底生生物調査

底生生物調査の対象である底生生物はベントス(Benthos)とも呼ばれますが、移動能力が小さいことが特徴で、生息する種や個体数は、生息場の水質や底質環境に大きな影響を受けます。このことから、底生生物調査は、長期的な底質環境の変化や構造物設置・浚渫などの環境改変の影響の把握を目的として実施されます。
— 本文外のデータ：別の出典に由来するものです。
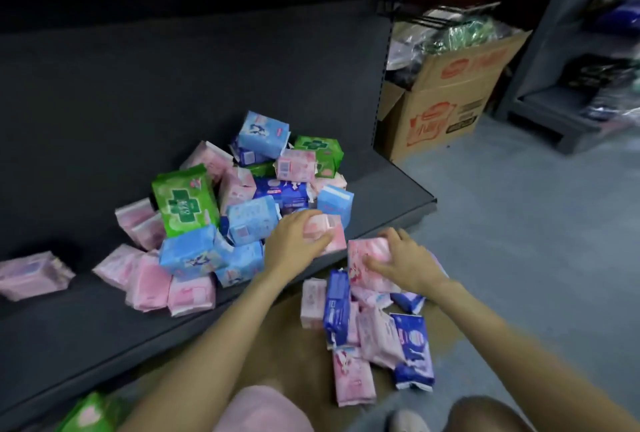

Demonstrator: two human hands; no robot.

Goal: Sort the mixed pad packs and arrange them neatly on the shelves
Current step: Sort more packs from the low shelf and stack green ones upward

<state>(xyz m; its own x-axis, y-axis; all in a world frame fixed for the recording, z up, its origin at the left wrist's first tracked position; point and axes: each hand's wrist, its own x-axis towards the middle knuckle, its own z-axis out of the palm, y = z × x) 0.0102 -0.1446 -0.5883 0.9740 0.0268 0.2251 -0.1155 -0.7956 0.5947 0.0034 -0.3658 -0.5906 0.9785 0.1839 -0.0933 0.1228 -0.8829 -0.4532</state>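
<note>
- Nearest to the person, a loose scatter of packs (367, 331) lies on the floor (519, 241) by the knees: pink ones mixed with dark blue ones, tipped at all angles.
- The right hand (405, 263) has its fingers curled round a pink pack (367, 258), held just above that floor scatter, close to the shelf's front edge.
- The left hand (294, 241) reaches onto the bottom shelf (104, 327), fingers wrapped over another pink pack (329, 234) at the near edge of the heap.
- That mixed heap (249, 196) sits on the shelf: green, light blue, dark blue and pink packs jumbled together, some on end, some flat.
- To the heap's left a few pink packs (145, 276) lie roughly grouped, and one more pink bundle (31, 276) rests well apart near the frame's edge.
- I'd say the sorting is at an early stage, with pink being pulled out first; the next move calls for carrying both held packs over to the pink group and squaring them up.
- Further back, past the shelf end, an open cardboard box (446, 99) stands on the floor, stuffed with plastic-wrapped goods I can't make out.
- Another shelf unit (554, 109) at the far right holds dark, blurred packages.
</note>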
表1は、底生生物を大きさにより4つに区分し、代表的な生物を示したものです。

表1 底生生物の大きさによる区分

調査では、大きさごとに異なる方法で、採取し同定します。
ミクロベントスは大量に生息するため、顕微鏡下で採取した底質を観察して同定します。
メイオベントスやマクロベントスは、採泥器により底質を採取し、ふるいにかけて、ふるい上に残った生物を選別して、目視で同定します。
メガロベントスは、底曳網等の魚網で採取し、目視で同定します。
ただし、上記は底質が砂やシルトなどの堆積物の場合に有効な方法で、岩盤などに付着して生息する底生生物については、潜水士が直接採取します。
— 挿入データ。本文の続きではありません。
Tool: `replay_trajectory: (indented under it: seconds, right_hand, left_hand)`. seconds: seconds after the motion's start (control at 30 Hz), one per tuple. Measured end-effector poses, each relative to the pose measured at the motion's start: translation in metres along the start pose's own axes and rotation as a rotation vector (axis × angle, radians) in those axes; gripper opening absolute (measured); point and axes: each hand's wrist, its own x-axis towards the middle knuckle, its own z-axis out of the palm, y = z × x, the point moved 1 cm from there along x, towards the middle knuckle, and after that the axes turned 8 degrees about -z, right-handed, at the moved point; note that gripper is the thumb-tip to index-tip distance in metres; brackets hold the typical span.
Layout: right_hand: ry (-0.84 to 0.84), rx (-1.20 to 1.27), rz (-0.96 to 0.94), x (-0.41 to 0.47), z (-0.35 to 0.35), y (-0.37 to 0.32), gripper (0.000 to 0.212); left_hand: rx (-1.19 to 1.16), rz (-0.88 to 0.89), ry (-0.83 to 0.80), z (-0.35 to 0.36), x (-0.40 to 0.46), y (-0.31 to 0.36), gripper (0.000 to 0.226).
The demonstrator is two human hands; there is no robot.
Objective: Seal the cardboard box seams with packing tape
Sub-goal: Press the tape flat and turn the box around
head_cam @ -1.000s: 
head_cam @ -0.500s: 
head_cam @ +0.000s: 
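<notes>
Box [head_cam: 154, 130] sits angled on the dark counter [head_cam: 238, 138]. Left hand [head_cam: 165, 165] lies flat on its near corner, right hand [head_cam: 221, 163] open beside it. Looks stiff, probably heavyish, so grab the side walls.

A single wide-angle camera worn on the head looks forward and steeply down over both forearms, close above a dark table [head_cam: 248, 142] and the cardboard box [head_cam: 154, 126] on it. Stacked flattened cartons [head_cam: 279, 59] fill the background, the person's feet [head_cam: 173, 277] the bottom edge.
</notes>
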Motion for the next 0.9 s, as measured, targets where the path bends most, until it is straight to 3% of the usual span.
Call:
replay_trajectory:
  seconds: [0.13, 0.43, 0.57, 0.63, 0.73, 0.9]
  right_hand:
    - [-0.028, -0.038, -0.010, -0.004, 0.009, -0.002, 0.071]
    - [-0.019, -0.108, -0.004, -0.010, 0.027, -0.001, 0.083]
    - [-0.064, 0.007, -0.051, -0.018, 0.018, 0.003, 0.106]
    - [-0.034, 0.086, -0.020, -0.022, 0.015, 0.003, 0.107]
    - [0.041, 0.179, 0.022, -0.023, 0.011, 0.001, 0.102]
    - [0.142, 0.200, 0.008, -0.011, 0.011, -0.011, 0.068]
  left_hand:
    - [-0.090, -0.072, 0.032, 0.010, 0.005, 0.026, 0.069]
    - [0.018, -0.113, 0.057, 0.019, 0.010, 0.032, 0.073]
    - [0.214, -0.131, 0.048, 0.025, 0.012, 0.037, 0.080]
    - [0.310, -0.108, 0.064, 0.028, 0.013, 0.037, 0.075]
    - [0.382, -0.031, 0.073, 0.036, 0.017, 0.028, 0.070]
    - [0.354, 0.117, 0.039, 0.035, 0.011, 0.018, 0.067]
同定結果は、国や都道府県が貴重な生物として選定している種、清冽な環境に生息する種、有機汚濁の進行した環境に生息する種など、指標となる種の分布状況を調べます。これらの結果より、底質環境の特性を評価します。また、確認された種の数や、その個体数から、底生生物間の多様性を算出し、群衆構造からみた生息環境を評価します。

(2023年01月19日 更新)
(2015年11月18日 初稿)

English

Benthos Survey

定義

底生生物調査は、底質環境の変化を知ることなどを目的として、底生生物の生息状況を調べるものです。